I have a table in a SQL Server database with an address field (ex. 1 Farnham Road, Guildford, Surrey, GU2XFF) which I want to search with a wildcard before and after the search string.

SELECT *
FROM Table
WHERE Address_Field LIKE '%nham%'

I have around 2 million records in this table and I'm finding that queries take anywhere from 5-10s, which isn't ideal. I believe this is because of the preceding wildcard.

I think I'm right in saying that any indexes won't be used for seek operations because of the preceeding wildcard.

Using full text searching and CONTAINS isn't possible because I want to search for the latter parts of words (I know that you could replace the search string for Guil* in the below query and this would return results). Certainly running the following returns no results

SELECT *
FROM Table
WHERE CONTAINS(Address_Field, '"nham"')

Is there any way to optimise queries with preceding wildcards?


Solution

  • Here is one (not really recommended) solution.
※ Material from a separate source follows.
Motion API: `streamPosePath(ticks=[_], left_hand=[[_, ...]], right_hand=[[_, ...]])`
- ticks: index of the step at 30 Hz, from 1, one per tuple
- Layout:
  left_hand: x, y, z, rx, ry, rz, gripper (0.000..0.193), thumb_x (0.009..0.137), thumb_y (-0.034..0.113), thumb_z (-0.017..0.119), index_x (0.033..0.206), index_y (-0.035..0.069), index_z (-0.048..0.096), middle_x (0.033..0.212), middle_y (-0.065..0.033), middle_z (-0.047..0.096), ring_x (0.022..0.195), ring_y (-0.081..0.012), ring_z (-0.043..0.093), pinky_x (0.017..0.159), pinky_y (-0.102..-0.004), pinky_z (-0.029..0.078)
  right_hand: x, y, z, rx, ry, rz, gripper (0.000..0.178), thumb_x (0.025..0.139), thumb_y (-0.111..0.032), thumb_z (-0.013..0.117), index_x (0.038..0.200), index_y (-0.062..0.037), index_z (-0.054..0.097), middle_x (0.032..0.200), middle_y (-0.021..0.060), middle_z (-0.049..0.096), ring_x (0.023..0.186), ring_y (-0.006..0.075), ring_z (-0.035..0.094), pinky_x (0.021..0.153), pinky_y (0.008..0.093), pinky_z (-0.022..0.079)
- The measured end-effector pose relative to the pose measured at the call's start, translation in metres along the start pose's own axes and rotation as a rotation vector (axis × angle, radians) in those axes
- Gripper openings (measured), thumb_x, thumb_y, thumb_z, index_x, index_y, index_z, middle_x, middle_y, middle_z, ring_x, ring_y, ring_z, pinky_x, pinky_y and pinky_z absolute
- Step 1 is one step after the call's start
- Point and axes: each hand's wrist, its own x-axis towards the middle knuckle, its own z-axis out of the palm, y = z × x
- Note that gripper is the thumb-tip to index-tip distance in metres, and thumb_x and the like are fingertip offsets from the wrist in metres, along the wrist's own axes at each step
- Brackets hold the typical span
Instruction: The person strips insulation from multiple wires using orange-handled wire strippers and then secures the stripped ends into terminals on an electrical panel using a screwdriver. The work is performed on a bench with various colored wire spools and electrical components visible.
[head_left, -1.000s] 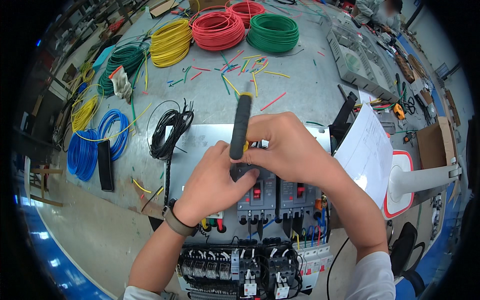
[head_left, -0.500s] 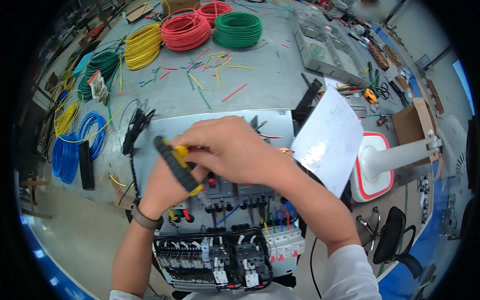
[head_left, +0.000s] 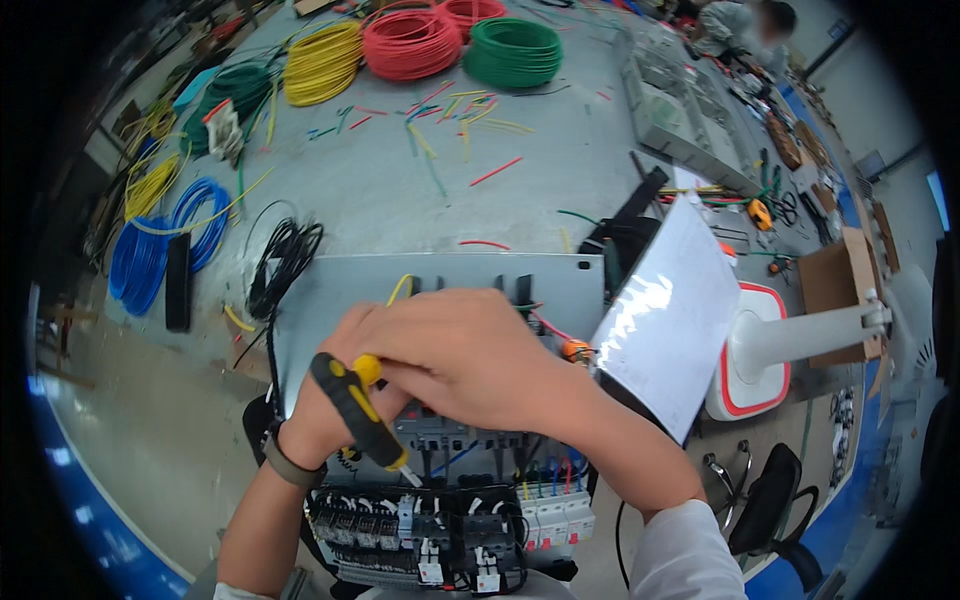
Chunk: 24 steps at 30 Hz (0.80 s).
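My right hand [head_left: 470,350] reaches across to the left, over the grey mounting plate [head_left: 330,290] of an electrical panel. Its fingers curl around a black and yellow screwdriver [head_left: 360,410], whose metal shaft points down to the right. A rounded yellow end [head_left: 367,369] sticks out by the same fingers; what it belongs to is hidden. Beneath and behind them is my left hand [head_left: 320,405], its fingers covered by the right. Below the hands are grey circuit breakers [head_left: 435,432], black contactors and relays [head_left: 350,515], and a row of white breakers [head_left: 555,520].
Red [head_left: 412,45], yellow [head_left: 322,65] and green [head_left: 513,52] wire coils lie at the back, with cut wire bits before them. A sheet in a clear sleeve [head_left: 665,320] leans beside a white stand [head_left: 755,345] on the right. A person [head_left: 735,30] is at the far right.
The view has shifted, so the panel's top edge and the bench sit differently. The screwdriver has tilted, and its metal shaft now shows clearly. Both hands stay together over the panel.
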Motion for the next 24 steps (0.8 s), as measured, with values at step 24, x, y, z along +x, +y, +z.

    Create a table AddressSubstrings. This table would have multiple rows per address and the primary key of table.

    When you insert an address into table, insert substrings starting from each position. So, if you want to insert 'abcd', then you would insert:

    • abcd
    • bcd
    • cd
    • d

    along with the unique id of the row in Table. (This can all be done using a trigger.)
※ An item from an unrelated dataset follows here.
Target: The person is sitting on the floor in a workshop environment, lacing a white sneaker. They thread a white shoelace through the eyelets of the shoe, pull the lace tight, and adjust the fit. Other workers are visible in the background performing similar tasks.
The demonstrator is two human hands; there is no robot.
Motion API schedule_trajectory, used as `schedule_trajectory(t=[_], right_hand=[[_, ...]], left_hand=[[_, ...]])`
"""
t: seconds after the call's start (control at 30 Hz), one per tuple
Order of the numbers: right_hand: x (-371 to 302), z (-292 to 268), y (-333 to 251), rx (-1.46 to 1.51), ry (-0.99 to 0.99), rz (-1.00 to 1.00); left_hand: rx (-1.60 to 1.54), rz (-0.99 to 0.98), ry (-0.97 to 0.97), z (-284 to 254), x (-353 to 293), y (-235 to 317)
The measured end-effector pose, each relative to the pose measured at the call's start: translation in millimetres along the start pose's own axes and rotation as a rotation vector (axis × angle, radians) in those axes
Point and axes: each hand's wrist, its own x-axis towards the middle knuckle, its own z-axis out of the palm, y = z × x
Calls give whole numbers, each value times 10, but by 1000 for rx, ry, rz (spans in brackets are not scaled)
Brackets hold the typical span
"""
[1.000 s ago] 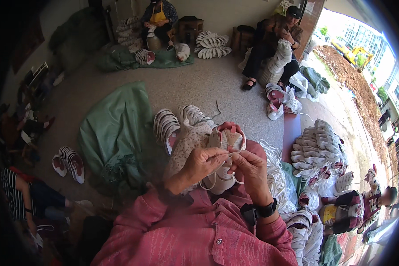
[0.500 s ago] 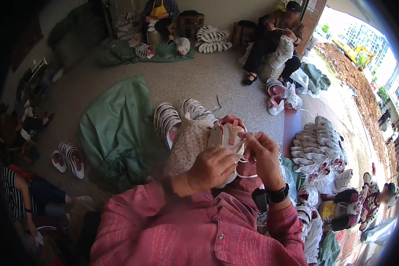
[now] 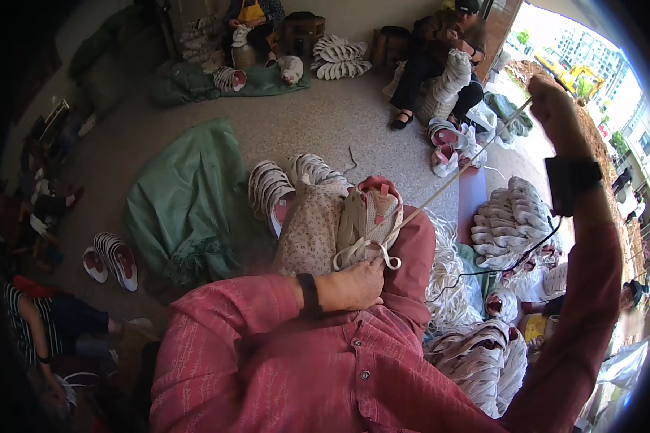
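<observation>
A beige sneaker point(image 3: 372, 216) with pink lining rests on my lap, its heel pointing away from me. My left hand point(image 3: 354, 285) is closed round the sneaker's near end, just below the loops of lace. From the sneaker a pale shoelace point(image 3: 458, 173) runs taut up to the right. The far end of that lace is gripped in my right hand point(image 3: 554, 112), raised high with the arm stretched out. A patterned cloth point(image 3: 310, 231) covers my left thigh beside the sneaker.
Loose white laces point(image 3: 451, 278) and a stack of shoe uppers point(image 3: 484, 357) lie at my right. Beyond them stands a shoe pile point(image 3: 513, 224). A green sheet point(image 3: 191, 209) spreads over the floor at left. Nested shoes point(image 3: 271, 191) stand ahead. Other people sit around.
My right hand has swung from beside the left up to the far right, drawing the lace out straight. My left hand has dropped to the sneaker's near end.
</observation>
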Motion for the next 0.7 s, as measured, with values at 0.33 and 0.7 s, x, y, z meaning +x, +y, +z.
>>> schedule_trajectory(t=[0.33, 0.7], right_hand=[[243, -338, -1568, -223, 67, -480], [499, -1196, -1765, -411, -270, -230]], left_hand=[[-141, 0, -91, -194, -3, -118], [-379, -222, 767, -93, -325, -750]])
    Create an index on AddressSubstrings(AddressSubstring).

    Then you can phrase your query as:

    SELECT *
    FROM Table t JOIN
         AddressSubstrings ads
         ON t.table_id = ads.table_id
    WHERE ads.AddressSubstring LIKE 'nham%';
    

    Now there will be a matching row starting with nham. So, like should make use of an index (and a full text index also works).

    If you are interesting in the right way to handle this problem, a reasonable place to start is the Postgres documentation. This uses a method similar to the above, but using n-grams. The only problem with n-grams for your particular problem is that they require re-writing the comparison as well as changing the storing.